Using the listing below, set down exactly the lines starting at the line that contains "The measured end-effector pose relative" and ending at the line that contains "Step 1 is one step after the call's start", both included, and no others.

• _Data for processing_:
────────────────────

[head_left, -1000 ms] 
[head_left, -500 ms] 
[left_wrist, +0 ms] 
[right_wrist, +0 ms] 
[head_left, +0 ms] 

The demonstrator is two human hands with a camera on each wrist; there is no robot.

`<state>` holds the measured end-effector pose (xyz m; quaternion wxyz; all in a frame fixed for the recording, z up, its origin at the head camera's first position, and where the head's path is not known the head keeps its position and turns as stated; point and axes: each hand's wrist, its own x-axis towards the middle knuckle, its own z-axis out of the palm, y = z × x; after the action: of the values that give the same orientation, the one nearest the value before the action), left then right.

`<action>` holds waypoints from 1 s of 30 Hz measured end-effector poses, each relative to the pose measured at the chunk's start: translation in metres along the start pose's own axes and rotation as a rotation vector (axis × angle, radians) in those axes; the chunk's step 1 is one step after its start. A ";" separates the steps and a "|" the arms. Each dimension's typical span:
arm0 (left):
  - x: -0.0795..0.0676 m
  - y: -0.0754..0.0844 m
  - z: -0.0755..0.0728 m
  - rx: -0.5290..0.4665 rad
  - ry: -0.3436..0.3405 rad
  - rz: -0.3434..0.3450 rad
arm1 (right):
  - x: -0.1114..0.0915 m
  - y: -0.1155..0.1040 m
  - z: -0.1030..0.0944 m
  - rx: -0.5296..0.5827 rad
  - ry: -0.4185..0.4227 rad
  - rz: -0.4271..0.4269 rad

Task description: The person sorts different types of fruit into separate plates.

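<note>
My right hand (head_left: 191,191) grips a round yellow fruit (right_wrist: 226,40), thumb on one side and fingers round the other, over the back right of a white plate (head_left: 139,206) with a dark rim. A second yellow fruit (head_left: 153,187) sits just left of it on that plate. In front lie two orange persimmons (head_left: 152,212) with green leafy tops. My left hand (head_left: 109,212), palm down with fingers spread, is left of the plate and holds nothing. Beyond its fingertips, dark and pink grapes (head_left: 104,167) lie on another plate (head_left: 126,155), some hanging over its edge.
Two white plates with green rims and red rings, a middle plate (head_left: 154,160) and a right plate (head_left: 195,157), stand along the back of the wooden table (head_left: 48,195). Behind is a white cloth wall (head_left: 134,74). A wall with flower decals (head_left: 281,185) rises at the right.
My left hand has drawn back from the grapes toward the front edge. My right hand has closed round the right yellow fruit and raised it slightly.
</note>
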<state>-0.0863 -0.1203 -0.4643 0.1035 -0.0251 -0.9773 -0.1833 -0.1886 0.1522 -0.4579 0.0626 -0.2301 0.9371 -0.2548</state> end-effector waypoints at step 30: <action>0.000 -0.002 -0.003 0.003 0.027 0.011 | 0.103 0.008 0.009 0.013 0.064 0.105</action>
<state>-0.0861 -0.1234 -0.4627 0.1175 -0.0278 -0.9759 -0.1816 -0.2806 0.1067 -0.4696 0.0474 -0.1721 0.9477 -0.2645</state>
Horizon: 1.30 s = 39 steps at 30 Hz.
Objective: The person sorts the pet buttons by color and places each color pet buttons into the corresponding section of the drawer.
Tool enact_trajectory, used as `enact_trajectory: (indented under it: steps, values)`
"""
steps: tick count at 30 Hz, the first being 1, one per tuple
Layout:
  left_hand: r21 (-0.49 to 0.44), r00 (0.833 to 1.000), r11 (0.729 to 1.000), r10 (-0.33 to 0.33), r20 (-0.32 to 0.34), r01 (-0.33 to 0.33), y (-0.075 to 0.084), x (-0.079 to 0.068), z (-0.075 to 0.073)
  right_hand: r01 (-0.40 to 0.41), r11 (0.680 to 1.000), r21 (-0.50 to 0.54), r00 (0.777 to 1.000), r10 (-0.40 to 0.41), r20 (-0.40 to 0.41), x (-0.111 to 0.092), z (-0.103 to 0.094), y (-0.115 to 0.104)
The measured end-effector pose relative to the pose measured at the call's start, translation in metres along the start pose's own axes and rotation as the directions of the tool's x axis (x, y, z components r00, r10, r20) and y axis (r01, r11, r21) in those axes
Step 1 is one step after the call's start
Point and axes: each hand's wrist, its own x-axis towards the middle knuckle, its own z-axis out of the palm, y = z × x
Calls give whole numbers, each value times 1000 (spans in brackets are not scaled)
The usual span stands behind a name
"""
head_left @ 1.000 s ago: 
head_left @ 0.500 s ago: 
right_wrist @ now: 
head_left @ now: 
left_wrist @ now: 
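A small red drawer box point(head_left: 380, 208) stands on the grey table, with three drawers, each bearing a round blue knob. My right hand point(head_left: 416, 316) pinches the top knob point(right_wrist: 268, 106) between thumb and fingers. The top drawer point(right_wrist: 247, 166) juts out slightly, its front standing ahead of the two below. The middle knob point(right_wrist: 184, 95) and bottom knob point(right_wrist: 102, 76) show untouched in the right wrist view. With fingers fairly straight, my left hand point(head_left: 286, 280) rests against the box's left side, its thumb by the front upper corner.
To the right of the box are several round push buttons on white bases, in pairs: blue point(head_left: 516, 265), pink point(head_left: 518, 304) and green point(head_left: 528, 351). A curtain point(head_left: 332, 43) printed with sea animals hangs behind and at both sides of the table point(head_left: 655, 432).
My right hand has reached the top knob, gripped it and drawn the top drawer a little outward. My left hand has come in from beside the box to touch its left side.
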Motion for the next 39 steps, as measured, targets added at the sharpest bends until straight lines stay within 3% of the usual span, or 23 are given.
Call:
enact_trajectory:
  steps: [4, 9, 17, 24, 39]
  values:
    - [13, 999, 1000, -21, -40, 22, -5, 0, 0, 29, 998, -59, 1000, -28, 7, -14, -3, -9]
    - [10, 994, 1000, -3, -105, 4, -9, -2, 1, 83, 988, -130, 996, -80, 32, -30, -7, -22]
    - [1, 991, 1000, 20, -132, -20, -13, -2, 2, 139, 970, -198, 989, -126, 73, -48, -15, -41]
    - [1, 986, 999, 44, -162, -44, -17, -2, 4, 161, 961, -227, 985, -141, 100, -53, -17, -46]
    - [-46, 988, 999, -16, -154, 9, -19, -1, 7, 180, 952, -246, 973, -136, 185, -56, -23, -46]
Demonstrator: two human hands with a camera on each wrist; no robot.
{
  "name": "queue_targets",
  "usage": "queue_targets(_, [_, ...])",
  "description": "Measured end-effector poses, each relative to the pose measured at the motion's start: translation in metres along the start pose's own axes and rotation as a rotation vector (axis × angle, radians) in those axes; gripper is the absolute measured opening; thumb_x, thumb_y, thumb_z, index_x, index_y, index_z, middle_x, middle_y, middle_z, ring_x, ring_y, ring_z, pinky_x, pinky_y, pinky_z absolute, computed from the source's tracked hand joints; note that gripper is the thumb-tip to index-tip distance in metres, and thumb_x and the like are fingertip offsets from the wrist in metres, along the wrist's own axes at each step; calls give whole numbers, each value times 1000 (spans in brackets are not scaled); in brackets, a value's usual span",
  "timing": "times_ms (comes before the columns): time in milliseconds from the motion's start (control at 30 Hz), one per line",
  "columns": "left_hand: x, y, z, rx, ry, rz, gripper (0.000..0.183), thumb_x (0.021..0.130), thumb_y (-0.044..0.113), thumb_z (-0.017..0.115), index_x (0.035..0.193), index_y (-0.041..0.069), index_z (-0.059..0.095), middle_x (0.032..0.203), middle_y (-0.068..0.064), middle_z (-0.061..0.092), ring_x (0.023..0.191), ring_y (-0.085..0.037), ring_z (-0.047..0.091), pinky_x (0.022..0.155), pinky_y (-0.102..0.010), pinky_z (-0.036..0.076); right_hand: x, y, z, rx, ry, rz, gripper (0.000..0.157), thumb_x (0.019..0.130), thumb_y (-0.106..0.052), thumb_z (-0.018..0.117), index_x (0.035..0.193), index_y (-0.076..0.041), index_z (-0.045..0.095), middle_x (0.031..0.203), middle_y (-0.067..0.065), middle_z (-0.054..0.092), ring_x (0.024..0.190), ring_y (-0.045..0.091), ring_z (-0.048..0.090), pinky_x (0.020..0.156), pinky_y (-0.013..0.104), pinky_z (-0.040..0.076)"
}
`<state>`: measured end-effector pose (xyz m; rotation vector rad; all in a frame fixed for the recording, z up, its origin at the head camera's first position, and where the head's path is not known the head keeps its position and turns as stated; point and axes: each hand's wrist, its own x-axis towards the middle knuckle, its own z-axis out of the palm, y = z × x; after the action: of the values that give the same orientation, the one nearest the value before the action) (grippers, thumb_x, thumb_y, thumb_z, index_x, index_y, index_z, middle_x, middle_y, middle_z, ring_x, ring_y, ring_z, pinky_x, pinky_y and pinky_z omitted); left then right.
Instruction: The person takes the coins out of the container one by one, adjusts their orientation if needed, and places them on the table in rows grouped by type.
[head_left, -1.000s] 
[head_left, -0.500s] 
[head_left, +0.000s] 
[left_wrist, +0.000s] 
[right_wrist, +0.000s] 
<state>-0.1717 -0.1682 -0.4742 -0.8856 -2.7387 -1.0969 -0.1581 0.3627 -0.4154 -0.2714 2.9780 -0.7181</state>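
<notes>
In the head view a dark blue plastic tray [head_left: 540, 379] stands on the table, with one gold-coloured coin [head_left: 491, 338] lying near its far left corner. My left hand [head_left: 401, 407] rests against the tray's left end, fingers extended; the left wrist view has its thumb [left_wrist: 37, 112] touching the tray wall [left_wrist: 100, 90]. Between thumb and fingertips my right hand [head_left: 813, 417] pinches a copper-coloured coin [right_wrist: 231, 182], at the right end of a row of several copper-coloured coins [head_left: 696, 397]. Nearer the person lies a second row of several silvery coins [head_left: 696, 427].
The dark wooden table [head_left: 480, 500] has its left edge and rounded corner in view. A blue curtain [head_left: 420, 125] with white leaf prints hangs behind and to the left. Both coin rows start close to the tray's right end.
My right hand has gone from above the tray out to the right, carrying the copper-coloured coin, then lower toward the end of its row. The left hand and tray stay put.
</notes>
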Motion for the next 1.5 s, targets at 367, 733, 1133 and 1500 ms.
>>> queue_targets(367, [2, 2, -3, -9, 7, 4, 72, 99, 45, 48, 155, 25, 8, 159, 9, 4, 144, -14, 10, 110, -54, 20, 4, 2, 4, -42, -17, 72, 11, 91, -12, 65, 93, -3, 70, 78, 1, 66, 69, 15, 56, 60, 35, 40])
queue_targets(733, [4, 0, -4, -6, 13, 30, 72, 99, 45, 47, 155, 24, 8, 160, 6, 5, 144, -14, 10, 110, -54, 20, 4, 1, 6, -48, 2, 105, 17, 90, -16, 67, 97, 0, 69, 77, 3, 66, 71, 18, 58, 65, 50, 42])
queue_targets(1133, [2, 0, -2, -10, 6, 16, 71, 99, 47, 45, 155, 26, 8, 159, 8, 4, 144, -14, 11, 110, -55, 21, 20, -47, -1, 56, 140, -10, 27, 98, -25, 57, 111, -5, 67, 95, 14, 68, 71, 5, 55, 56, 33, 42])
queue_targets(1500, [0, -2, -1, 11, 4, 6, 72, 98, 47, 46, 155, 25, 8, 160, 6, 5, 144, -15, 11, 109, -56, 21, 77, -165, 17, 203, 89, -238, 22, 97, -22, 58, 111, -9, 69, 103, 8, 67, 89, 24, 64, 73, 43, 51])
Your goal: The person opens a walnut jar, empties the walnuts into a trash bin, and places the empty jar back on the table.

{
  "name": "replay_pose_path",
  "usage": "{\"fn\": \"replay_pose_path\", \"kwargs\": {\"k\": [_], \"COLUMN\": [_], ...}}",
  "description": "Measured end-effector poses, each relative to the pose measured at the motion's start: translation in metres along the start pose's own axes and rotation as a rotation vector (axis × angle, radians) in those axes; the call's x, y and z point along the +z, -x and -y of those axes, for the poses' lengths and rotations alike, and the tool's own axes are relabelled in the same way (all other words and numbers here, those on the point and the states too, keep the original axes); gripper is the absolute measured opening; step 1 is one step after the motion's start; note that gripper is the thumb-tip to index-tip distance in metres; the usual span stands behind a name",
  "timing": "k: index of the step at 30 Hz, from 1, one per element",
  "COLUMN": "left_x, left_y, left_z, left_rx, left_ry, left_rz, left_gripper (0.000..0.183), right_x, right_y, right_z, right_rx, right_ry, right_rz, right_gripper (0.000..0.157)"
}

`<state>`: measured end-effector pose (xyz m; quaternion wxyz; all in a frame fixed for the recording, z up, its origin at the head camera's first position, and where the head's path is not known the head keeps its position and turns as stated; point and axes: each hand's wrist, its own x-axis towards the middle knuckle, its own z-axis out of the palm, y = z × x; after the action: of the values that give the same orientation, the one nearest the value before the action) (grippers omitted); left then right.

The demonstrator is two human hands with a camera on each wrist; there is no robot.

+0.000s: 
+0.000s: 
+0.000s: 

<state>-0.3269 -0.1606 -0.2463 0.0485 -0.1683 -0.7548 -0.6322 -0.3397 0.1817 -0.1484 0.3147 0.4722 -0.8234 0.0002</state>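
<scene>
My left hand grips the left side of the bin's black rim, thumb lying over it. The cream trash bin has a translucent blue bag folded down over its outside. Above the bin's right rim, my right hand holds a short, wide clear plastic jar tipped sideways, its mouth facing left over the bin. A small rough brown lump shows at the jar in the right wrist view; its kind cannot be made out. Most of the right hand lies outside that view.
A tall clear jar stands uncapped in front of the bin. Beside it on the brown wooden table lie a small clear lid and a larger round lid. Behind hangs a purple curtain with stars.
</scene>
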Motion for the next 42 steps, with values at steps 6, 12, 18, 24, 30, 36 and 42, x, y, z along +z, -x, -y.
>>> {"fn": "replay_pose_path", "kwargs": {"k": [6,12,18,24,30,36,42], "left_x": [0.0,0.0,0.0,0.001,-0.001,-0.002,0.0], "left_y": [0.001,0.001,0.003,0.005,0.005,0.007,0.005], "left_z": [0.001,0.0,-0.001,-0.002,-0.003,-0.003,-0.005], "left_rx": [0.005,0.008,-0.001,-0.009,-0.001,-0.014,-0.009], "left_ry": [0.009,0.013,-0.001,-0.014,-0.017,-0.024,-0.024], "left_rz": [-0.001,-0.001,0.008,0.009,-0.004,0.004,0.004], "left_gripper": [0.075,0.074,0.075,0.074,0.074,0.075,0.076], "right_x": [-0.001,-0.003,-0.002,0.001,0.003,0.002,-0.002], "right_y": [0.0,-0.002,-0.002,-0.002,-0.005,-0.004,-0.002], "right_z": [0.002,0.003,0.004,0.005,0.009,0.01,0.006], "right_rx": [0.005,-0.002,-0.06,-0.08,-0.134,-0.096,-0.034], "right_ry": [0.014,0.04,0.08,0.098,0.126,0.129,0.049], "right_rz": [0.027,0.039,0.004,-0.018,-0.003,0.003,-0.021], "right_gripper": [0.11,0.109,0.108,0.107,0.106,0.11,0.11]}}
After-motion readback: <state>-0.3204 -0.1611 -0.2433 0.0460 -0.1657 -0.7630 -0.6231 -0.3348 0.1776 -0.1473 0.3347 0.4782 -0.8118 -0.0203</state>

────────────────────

• _Problem solution_:
The measured end-effector pose relative to the pose measured at the call's start, translation in metres along the start pose's own axes and rotation as the directions of the tool's x axis (x, y, z components r00, r10, r20) and y axis (r01, r11, r21) in those axes
Step 1 is one step after the call's start

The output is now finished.